▸ What the task requires: Please copy out all lines of the entries that contain the word "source".

##### Input for this task #####

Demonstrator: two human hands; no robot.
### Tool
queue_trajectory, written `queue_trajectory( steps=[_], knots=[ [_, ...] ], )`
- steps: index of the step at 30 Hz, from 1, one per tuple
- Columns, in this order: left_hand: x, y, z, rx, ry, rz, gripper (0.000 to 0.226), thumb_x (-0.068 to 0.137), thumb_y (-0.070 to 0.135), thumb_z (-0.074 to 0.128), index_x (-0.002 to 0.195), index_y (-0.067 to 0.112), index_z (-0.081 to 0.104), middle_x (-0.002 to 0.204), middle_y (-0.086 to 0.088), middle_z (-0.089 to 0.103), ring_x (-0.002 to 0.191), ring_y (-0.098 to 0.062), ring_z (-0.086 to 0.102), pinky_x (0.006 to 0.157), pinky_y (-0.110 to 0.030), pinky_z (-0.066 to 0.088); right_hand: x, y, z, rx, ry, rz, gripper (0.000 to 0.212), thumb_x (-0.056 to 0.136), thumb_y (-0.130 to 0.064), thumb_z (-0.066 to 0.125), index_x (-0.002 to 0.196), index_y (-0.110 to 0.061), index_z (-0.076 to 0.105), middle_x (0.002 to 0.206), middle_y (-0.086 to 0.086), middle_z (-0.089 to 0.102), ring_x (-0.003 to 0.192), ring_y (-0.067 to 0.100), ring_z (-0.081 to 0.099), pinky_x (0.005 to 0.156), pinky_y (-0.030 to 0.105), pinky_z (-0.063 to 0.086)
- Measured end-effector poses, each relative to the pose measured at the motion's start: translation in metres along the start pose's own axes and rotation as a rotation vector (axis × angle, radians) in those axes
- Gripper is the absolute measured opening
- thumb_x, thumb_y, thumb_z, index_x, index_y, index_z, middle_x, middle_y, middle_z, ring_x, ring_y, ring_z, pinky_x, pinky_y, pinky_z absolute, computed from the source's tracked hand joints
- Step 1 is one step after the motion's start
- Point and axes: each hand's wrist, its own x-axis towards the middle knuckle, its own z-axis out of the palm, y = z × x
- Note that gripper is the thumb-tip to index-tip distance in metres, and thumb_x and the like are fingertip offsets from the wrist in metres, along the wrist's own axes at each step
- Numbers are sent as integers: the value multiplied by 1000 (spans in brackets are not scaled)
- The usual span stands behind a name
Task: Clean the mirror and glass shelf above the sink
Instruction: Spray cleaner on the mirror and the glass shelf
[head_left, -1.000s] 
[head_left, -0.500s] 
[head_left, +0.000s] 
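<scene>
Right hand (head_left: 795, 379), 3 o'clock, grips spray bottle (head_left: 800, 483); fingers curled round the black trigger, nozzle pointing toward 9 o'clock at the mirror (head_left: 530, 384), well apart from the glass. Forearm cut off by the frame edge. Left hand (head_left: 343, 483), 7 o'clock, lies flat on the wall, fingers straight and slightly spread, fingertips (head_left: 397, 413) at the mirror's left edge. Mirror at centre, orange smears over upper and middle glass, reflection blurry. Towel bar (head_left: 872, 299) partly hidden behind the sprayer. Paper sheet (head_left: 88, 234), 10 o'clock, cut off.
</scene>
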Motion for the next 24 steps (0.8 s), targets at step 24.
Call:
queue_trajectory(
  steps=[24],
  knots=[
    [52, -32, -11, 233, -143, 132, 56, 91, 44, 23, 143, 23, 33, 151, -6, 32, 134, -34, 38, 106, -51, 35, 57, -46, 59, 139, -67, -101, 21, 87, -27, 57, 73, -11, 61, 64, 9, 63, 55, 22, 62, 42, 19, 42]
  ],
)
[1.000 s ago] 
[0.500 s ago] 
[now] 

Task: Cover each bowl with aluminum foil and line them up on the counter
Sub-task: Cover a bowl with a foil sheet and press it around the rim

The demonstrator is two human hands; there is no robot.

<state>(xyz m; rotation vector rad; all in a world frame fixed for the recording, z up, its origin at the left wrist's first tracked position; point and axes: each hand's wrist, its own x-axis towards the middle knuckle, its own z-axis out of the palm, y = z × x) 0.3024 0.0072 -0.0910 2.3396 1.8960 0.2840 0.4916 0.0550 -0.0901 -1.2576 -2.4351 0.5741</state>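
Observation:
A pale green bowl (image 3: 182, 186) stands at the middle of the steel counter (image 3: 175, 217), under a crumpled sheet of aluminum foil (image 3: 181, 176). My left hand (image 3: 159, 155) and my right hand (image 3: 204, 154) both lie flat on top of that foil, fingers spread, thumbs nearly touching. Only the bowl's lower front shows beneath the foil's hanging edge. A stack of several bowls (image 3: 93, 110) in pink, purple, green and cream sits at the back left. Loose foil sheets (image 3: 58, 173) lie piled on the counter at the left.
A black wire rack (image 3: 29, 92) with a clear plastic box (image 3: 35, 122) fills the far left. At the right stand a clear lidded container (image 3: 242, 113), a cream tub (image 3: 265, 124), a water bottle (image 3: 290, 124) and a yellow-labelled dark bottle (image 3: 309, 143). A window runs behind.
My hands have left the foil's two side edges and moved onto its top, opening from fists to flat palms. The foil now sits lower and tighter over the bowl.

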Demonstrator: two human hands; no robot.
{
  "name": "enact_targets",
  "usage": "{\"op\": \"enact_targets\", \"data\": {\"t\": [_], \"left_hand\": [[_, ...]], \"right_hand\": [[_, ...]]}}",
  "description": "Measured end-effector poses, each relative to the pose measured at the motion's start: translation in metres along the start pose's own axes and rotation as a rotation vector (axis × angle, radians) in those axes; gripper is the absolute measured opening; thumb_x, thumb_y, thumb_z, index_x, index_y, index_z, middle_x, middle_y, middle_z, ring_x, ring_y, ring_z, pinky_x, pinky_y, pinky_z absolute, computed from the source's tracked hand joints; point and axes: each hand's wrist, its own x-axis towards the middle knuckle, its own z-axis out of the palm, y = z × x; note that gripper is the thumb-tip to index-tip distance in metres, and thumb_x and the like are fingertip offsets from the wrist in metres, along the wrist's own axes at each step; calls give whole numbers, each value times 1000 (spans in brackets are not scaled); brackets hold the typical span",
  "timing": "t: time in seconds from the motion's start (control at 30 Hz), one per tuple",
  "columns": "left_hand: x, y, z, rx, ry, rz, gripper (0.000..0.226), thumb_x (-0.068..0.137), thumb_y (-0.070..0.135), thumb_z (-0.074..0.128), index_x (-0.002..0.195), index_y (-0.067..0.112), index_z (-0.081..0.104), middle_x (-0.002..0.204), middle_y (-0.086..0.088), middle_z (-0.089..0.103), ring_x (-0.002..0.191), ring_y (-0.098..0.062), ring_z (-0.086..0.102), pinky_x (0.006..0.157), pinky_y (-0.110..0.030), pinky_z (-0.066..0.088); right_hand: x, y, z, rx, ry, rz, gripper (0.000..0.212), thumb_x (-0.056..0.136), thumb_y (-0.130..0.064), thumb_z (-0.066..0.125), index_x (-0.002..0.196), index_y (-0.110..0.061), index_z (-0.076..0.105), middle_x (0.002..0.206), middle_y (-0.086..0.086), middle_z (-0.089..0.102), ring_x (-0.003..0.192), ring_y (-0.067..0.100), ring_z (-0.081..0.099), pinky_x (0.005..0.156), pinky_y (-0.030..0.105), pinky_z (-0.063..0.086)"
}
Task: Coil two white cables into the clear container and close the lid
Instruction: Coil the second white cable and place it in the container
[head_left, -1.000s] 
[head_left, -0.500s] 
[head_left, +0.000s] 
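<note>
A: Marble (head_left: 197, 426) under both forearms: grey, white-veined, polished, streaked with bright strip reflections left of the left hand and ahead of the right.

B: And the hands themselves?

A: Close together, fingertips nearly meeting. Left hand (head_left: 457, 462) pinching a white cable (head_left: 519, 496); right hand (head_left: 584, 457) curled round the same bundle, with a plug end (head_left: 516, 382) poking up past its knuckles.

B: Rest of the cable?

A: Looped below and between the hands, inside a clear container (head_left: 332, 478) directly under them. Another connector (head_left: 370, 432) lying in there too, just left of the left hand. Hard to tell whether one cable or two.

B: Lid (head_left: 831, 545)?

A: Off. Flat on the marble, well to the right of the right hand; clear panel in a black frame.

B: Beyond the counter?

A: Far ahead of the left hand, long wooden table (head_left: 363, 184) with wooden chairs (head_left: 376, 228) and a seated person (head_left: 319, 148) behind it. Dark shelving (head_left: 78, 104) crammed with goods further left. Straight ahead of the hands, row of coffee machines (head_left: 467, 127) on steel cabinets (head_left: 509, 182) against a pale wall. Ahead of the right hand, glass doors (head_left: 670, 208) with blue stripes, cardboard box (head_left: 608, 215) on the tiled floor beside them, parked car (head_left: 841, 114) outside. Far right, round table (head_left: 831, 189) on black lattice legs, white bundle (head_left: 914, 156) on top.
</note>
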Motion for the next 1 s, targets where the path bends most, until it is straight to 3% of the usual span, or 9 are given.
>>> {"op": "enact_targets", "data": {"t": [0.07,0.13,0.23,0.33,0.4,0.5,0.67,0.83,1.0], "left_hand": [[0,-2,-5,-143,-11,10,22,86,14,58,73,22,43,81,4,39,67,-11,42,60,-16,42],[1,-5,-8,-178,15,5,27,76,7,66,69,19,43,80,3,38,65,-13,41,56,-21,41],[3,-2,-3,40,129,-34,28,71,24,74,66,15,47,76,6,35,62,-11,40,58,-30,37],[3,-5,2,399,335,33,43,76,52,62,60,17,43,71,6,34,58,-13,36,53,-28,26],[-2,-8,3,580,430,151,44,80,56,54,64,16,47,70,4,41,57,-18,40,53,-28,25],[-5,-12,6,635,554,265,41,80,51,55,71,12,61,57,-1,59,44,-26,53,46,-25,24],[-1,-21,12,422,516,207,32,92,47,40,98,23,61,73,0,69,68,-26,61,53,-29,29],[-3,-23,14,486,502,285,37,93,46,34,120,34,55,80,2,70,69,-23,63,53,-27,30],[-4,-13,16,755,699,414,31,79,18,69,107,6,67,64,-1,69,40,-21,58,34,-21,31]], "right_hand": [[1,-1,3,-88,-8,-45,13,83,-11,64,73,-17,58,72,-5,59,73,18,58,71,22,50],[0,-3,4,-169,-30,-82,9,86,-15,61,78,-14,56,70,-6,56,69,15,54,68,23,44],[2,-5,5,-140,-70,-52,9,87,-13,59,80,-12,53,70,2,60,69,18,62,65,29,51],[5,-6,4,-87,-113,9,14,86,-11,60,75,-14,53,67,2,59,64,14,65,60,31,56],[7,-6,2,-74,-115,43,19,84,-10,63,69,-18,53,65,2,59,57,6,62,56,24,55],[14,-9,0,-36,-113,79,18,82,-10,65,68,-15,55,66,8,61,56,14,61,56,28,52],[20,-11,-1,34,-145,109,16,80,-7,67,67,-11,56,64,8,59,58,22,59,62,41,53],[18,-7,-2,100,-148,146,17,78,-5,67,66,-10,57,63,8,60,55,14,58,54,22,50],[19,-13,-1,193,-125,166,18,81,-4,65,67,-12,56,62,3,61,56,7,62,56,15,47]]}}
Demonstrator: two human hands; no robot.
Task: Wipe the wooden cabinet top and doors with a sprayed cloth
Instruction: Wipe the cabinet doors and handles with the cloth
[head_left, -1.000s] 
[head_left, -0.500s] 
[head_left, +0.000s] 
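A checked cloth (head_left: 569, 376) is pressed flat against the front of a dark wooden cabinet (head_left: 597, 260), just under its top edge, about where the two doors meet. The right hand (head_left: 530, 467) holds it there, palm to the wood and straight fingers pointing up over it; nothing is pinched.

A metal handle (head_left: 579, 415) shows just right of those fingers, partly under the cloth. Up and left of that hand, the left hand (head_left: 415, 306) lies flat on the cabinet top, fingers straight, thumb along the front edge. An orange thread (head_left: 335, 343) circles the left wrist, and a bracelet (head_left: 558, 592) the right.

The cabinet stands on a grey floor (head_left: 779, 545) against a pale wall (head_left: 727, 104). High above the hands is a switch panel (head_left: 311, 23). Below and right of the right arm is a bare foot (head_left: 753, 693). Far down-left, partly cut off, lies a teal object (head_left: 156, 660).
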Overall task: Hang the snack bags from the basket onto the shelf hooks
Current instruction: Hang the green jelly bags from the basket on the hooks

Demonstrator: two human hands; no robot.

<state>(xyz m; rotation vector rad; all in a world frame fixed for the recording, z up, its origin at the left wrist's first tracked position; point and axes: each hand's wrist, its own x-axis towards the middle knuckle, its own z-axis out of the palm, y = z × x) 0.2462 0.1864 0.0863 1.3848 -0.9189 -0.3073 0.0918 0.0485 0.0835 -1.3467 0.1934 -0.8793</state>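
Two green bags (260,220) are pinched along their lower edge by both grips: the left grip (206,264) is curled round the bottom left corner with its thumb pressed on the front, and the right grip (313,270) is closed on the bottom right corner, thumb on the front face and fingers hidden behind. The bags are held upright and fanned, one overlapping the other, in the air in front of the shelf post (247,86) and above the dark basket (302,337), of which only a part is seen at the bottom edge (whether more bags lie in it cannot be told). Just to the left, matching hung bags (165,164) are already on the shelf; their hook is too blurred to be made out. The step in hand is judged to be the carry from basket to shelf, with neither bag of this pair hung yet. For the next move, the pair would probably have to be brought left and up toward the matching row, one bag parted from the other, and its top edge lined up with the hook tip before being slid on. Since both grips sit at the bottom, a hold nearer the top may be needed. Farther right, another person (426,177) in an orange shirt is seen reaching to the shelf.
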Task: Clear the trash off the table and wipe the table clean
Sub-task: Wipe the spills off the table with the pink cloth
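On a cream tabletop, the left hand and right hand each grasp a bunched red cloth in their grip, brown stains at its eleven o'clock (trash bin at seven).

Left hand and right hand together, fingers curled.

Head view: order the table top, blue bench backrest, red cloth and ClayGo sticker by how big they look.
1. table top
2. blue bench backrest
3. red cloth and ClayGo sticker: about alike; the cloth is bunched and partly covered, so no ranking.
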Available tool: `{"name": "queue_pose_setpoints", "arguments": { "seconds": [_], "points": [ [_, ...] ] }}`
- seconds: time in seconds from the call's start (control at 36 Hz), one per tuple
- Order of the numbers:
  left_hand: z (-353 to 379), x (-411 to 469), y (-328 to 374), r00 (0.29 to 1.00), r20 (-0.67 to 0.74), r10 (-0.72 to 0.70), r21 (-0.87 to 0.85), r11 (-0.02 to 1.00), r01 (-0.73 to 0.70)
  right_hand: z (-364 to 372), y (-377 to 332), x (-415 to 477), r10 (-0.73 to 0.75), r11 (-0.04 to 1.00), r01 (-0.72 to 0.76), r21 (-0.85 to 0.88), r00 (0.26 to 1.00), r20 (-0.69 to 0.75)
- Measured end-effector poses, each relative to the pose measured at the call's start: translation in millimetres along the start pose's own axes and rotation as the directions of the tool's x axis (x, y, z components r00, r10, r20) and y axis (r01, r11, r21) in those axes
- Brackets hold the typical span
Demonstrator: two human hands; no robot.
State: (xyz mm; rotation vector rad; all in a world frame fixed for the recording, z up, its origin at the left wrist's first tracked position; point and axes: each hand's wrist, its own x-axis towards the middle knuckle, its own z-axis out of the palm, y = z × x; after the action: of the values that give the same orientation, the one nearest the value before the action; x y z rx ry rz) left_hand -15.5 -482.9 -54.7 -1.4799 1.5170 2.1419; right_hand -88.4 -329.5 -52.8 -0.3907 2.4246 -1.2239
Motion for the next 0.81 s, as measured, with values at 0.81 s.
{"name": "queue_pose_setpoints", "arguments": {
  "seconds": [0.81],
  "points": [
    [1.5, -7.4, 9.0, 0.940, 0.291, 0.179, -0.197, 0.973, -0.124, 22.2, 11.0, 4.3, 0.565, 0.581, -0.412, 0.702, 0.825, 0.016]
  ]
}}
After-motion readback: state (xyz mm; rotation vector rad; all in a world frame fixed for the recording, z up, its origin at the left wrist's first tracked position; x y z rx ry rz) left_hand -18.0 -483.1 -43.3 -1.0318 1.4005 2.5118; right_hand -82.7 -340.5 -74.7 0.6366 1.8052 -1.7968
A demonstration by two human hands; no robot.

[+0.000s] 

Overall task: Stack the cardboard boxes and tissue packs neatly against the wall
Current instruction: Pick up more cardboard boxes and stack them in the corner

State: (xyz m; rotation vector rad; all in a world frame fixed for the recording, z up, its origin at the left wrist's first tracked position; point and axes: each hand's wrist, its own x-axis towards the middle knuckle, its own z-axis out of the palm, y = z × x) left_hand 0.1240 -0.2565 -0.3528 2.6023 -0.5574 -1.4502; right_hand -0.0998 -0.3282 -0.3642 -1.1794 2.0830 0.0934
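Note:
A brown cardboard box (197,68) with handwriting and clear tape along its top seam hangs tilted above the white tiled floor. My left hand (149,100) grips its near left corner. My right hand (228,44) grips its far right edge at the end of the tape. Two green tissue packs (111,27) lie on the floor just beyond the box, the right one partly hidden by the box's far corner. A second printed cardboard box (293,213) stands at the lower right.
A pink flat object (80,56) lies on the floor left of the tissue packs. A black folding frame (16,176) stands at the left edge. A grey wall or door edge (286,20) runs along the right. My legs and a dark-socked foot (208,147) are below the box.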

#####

▸ Reply:
- thumb_x, thumb_y, thumb_z, index_x, index_y, index_z, middle_x, middle_y, middle_z, ring_x, ring_y, ring_z, pinky_x, pinky_y, pinky_z absolute, computed from the source's tracked hand joints
  "description": "Measured end-effector poses, each relative to the pose measured at the motion's start: translation in metres along the start pose's own axes and rotation as a rotation vector (axis × angle, radians) in those axes; gripper is the absolute measured opening; thumb_x, thumb_y, thumb_z, index_x, index_y, index_z, middle_x, middle_y, middle_z, ring_x, ring_y, ring_z, pinky_x, pinky_y, pinky_z absolute, computed from the source's tracked hand joints; point and axes: each hand's wrist, its own x-axis towards the middle knuckle, its own z-axis out of the palm, y = z × x; note that gripper is the thumb-tip to index-tip distance in metres, and thumb_x and the like are fingertip offsets from the wrist in metres, along the wrist's own axes at each step; calls give whole numbers, each value times 1000 (spans in brackets are not scaled); brackets hold the typical span",

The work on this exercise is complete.